:: What this task involves ::
Retype the listing below exactly, pictures removed.

:: Dataset excerpt ::
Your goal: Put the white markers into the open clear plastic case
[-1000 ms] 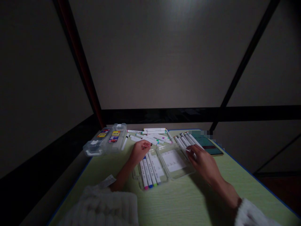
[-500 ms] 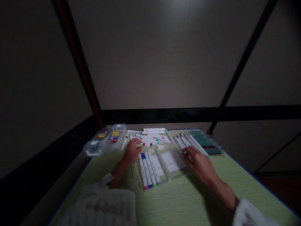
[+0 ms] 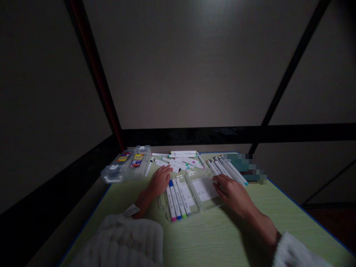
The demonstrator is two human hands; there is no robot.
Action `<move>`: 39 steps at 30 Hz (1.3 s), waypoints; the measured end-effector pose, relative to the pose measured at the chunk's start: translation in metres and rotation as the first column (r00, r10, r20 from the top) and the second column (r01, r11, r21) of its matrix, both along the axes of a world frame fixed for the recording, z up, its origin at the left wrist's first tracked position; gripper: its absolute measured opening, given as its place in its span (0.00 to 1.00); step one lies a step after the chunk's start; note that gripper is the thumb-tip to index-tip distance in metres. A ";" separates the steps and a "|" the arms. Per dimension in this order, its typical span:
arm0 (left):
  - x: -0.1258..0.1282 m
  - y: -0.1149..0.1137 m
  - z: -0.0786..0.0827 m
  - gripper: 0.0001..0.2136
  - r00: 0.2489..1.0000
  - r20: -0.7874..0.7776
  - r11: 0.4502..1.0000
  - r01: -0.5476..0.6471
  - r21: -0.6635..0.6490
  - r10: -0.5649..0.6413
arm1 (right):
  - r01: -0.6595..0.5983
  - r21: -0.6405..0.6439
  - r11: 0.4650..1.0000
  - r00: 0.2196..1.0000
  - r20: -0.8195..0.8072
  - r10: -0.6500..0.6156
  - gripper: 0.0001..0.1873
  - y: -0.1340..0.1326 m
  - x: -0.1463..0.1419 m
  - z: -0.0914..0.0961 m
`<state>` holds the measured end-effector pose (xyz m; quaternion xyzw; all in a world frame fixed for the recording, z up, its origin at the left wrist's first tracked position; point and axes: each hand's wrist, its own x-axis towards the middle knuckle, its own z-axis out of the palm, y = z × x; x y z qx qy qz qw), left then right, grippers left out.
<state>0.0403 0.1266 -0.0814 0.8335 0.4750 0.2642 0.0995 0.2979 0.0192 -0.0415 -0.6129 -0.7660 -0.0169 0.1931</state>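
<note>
From the head camera, a clear case [image 3: 213,203] lies open on the light green table [image 3: 211,237], with four white markers [image 3: 175,200] side by side in its left half. The left hand [image 3: 159,181] is palm down by the loose markers [image 3: 180,163], and the right hand [image 3: 233,191] is bent at the case's right edge, near a row of more markers [image 3: 222,167]; I cannot tell if either hand is pinching anything.

Room: dim corner, looks homelike, exact kind unclear
Walls [image 3: 189,74]: plain grey, dark trim [image 3: 191,136]
Table [image 3: 200,237]: pale green woodgrain
Markers [image 3: 179,163]: scattered across it
</note>
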 end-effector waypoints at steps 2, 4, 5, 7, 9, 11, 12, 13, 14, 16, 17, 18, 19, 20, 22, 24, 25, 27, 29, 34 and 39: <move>0.000 0.001 -0.002 0.17 0.999 -0.032 1.000 -0.002 0.010 0.002 | -0.007 -0.011 1.000 1.000 0.011 0.007 0.13 0.000 0.000 0.000; 0.000 0.003 -0.003 0.17 0.996 -0.083 1.000 -0.011 0.029 0.014 | -0.011 -0.030 0.999 1.000 0.027 0.012 0.12 0.000 -0.001 0.000; 0.000 0.003 -0.003 0.18 0.994 -0.105 0.999 -0.015 0.039 0.019 | -0.015 -0.039 0.999 0.999 0.035 0.016 0.12 0.000 -0.001 0.000; 0.000 0.003 -0.002 0.17 0.991 -0.129 0.998 -0.016 0.057 0.023 | -0.022 -0.047 0.999 0.999 0.047 0.024 0.11 0.000 -0.002 0.000; 0.001 0.002 0.000 0.16 0.992 -0.129 0.998 -0.009 0.070 0.018 | -0.033 -0.053 0.998 0.998 0.051 0.036 0.11 0.001 -0.002 -0.001; 0.001 -0.001 0.003 0.15 0.993 -0.116 0.998 -0.010 0.069 0.018 | -0.043 -0.066 0.997 0.998 0.051 0.046 0.11 0.001 -0.002 -0.003; 0.001 -0.002 0.004 0.13 0.994 -0.109 0.998 -0.015 0.062 0.022 | -0.044 -0.071 0.996 0.998 0.051 0.048 0.11 0.001 -0.002 -0.003; 0.002 -0.003 0.006 0.12 0.994 -0.103 0.998 -0.024 0.052 0.029 | -0.044 -0.076 0.996 0.998 0.050 0.047 0.11 0.002 -0.002 -0.004; 0.002 -0.004 0.007 0.11 0.994 -0.099 0.998 -0.034 0.043 0.039 | -0.042 -0.079 0.996 0.998 0.051 0.046 0.11 0.002 -0.002 -0.004; 0.002 -0.004 0.008 0.09 0.994 -0.101 0.998 -0.045 0.035 0.048 | -0.042 -0.089 0.995 0.997 0.054 0.047 0.11 0.002 -0.001 -0.004; 0.002 -0.004 0.008 0.08 0.993 -0.107 0.998 -0.042 0.040 0.046 | -0.045 -0.097 0.994 0.997 0.057 0.051 0.10 0.002 -0.001 -0.004; 0.002 -0.004 0.008 0.08 0.992 -0.115 0.998 -0.037 0.050 0.043 | -0.050 -0.108 0.993 0.997 0.060 0.057 0.10 0.002 -0.001 -0.004; 0.002 -0.003 0.008 0.08 0.992 -0.124 0.998 -0.029 0.063 0.037 | -0.053 -0.119 0.992 0.996 0.062 0.061 0.10 0.002 -0.001 -0.004; 0.001 -0.003 0.008 0.09 0.990 -0.136 0.997 -0.020 0.074 0.030 | -0.055 -0.127 0.990 0.996 0.064 0.064 0.10 0.002 -0.001 -0.004; 0.001 -0.003 0.008 0.10 0.988 -0.157 0.997 0.003 0.083 0.010 | -0.053 -0.133 0.990 0.996 0.066 0.062 0.10 0.002 -0.002 -0.003; 0.001 -0.003 0.009 0.11 0.986 -0.166 0.997 0.029 0.075 -0.016 | -0.044 -0.127 0.991 0.996 0.069 0.053 0.10 0.001 -0.002 -0.002; 0.001 -0.003 0.010 0.11 0.986 -0.166 0.997 0.041 0.067 -0.029 | -0.040 -0.124 0.992 0.996 0.069 0.049 0.10 0.001 -0.003 -0.002; 0.001 -0.004 0.011 0.12 0.986 -0.157 0.997 0.055 0.054 -0.046 | -0.038 -0.119 0.992 0.997 0.067 0.046 0.10 0.001 -0.003 -0.001; 0.001 -0.004 0.011 0.13 0.988 -0.147 0.997 0.059 0.043 -0.052 | -0.039 -0.116 0.992 0.997 0.067 0.047 0.10 0.000 -0.003 -0.001; 0.002 -0.001 0.010 0.13 0.990 -0.121 0.996 0.080 0.034 -0.075 | -0.038 -0.117 0.992 0.996 0.082 0.047 0.09 0.001 -0.001 -0.003; 0.000 0.001 0.009 0.14 0.991 -0.085 0.994 0.109 0.024 -0.106 | -0.035 -0.107 0.994 0.997 0.068 0.042 0.10 0.002 -0.001 -0.004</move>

:: Written answer ::
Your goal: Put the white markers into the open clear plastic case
[-1000 ms] 
[-500 ms] 
[+0 ms] 
The demonstrator is two human hands; there is no robot.
Action `<move>`: 39 steps at 30 Hz (1.3 s), waypoints; the measured end-effector pose, relative to the pose measured at the chunk's start: translation in metres and rotation as the first column (r00, r10, r20 from the top) and the second column (r01, r11, r21) of its matrix, both along the axes of a world frame fixed for the recording, z up, its origin at the left wrist's first tracked position; gripper: its absolute measured opening, given as its place in its span (0.00 to 1.00); step one lies a step after the chunk's start; note that gripper is the thumb-tip to index-tip distance in metres. A ";" separates the steps and a "|" the arms. Per dimension in this order, its typical span:
arm0 (left):
  - x: -0.1258..0.1282 m
  - y: -0.1149..0.1137 m
  - z: -0.0786..0.0827 m
  - gripper: 0.0001..0.2136
  - r00: 0.2489..1.0000
  - r20: -0.7874..0.7776
  - r11: 0.4502..1.0000
  - r01: -0.5476..0.6471
  - r21: -0.6635..0.6490
  - r10: -0.5649..0.6413
arm1 (right):
  - r01: -0.6595..0.5983
  - r21: -0.6405..0.6439
  - r11: 0.4650..1.0000
  - r00: 0.2196..1.0000
  - r20: -0.8195..0.8072
  - r10: -0.6500..0.6156
  - gripper: 0.0001..0.1873
  - y: -0.1340..0.1326 m
  - x: -0.1463..0.1419 m
  - z: -0.0914..0.0961 m
`<state>` holds the measured end-effector pose (xyz m; quaternion xyzw; all in a world frame fixed for the recording, z up, its origin at the left wrist's first tracked position; point and axes: each hand's wrist, its own x-axis towards the middle knuckle, its own z-axis out of the palm, y = z × x; x y z qx qy qz qw), left then right, grippers left out.
<state>0.0403 0.1266 -0.0814 0.8335 0.4750 0.2642 0.0995 0.2979 0.0192 -0.0415 -0.6129 -0.7660 -0.0169 0.1931</state>
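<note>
From the head camera, a clear case [image 3: 213,203] lies open on the light green table [image 3: 211,237], with four white markers [image 3: 175,200] side by side in its left half. The left hand [image 3: 159,181] is palm down by the loose markers [image 3: 180,163], and the right hand [image 3: 233,191] is bent at the case's right edge, near a row of more markers [image 3: 222,167]; I cannot tell if either hand is pinching anything.

Room: dim corner, looks homelike, exact kind unclear
Walls [image 3: 189,74]: plain grey, dark trim [image 3: 191,136]
Table [image 3: 200,237]: pale green woodgrain
Markers [image 3: 179,163]: scattered across it
</note>
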 end-effector waypoints at steps 2, 4, 5, 7, 9, 11, 12, 13, 14, 16, 17, 18, 19, 20, 22, 24, 25, 27, 29, 34 and 39: <move>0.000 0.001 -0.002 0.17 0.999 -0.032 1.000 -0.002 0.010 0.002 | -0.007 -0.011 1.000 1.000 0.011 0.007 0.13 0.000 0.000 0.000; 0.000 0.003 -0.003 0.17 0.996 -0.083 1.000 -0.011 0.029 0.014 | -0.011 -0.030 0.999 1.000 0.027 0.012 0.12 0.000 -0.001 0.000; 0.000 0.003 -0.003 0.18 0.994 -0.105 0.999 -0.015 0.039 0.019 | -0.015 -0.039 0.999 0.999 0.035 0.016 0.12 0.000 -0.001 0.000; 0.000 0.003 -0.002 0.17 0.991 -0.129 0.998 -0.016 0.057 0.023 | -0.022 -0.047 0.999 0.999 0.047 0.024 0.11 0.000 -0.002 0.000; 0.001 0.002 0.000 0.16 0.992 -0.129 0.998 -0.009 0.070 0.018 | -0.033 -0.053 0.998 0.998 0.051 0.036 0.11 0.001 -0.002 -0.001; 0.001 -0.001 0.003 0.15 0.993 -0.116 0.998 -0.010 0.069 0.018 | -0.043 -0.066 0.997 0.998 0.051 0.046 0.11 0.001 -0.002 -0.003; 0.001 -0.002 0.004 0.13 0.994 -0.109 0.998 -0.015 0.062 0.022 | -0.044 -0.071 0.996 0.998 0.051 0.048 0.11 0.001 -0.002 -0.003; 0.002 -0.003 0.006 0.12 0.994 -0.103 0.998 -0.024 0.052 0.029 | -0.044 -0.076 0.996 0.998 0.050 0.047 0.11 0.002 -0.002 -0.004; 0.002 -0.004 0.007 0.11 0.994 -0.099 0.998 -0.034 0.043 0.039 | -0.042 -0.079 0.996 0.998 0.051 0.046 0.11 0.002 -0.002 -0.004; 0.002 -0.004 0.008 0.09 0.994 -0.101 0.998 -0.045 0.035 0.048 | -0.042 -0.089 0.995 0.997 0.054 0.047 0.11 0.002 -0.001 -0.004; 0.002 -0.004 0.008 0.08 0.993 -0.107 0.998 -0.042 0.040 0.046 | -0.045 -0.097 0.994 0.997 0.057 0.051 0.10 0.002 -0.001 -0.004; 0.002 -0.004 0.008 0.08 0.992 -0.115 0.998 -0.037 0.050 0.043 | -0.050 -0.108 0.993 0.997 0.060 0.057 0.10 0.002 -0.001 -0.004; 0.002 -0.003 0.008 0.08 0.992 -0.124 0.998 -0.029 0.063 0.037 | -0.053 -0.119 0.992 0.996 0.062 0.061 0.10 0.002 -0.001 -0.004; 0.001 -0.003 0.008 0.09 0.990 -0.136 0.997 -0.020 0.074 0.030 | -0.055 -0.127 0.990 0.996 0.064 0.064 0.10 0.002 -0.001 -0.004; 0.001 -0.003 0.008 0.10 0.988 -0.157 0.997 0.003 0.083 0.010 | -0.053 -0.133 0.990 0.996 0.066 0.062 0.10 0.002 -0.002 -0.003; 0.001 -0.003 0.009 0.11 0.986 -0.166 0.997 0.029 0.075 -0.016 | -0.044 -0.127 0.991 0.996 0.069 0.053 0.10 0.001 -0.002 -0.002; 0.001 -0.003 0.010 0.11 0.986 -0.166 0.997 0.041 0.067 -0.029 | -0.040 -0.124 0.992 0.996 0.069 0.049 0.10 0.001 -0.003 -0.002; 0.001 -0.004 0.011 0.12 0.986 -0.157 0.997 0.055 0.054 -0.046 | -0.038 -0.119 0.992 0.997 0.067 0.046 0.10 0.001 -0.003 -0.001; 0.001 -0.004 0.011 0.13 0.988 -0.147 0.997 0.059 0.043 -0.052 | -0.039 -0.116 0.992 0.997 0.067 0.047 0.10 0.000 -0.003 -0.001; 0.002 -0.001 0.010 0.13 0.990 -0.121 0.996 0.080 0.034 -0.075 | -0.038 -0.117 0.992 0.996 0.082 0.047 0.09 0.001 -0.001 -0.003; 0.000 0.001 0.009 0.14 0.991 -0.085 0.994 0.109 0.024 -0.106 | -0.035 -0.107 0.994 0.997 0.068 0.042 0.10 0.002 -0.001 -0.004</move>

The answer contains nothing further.